- [What needs to be done] What is needed is a verbatim copy of the data, minus the pictures.

- [Data below]

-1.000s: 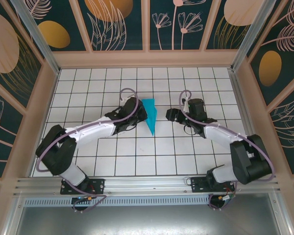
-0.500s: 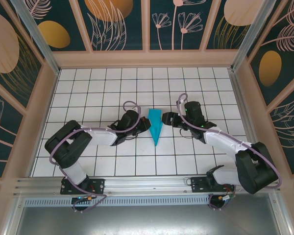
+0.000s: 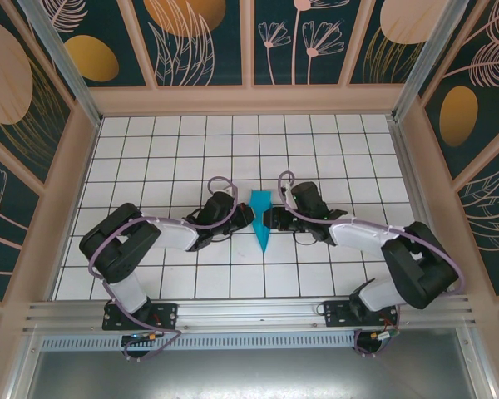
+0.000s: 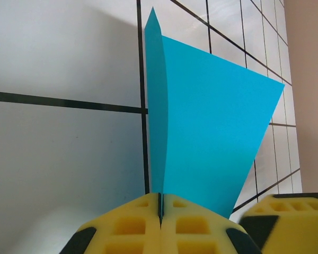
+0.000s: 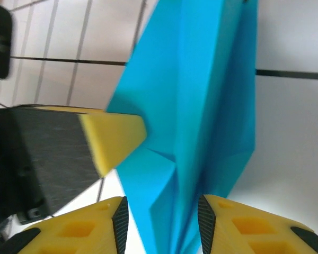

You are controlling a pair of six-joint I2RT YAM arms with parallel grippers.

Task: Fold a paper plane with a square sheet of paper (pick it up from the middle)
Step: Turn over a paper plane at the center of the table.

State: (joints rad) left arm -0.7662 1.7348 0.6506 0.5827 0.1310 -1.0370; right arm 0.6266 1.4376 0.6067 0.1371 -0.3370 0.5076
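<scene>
Pinching the paper plane at its fold, left claw is clenched on it; right claw straddles it, jaws apart. Risk: opposing pulls could tear or crumple it.

left fingers — clamped on paper plane | plane upright over tiled table

The paper plane stands mid-worktop, hemmed in by the left gripper and right gripper on either side. Their arms cross the near half. The far half and both far corners lie free up to the walls.
</scene>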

- [Answer to this task]
-1.000s: 
-0.500s: 
+0.000s: 
+0.000s: 
+0.000s: 

You are controlling a pair of six-joint I2RT YAM arms with parallel grippers.

Task: Fold a paper plane with a square sheet of paper (pick it up from the middle)
Step: Turn over a paper plane at the center of the table.

State: (joints rad) left arm -0.7662 1.7348 0.6506 0.5827 0.1310 -1.0370; right arm 0.6266 1.4376 0.6067 0.1371 -0.3370 0.5076
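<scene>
Pinching the paper plane at its fold, left claw is clenched on it; right claw straddles it, jaws apart. Risk: opposing pulls could tear or crumple it.

left fingers — clamped on paper plane | plane upright over tiled table

The paper plane stands mid-worktop, hemmed in by the left gripper and right gripper on either side. Their arms cross the near half. The far half and both far corners lie free up to the walls.
</scene>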

What appears above is the full answer.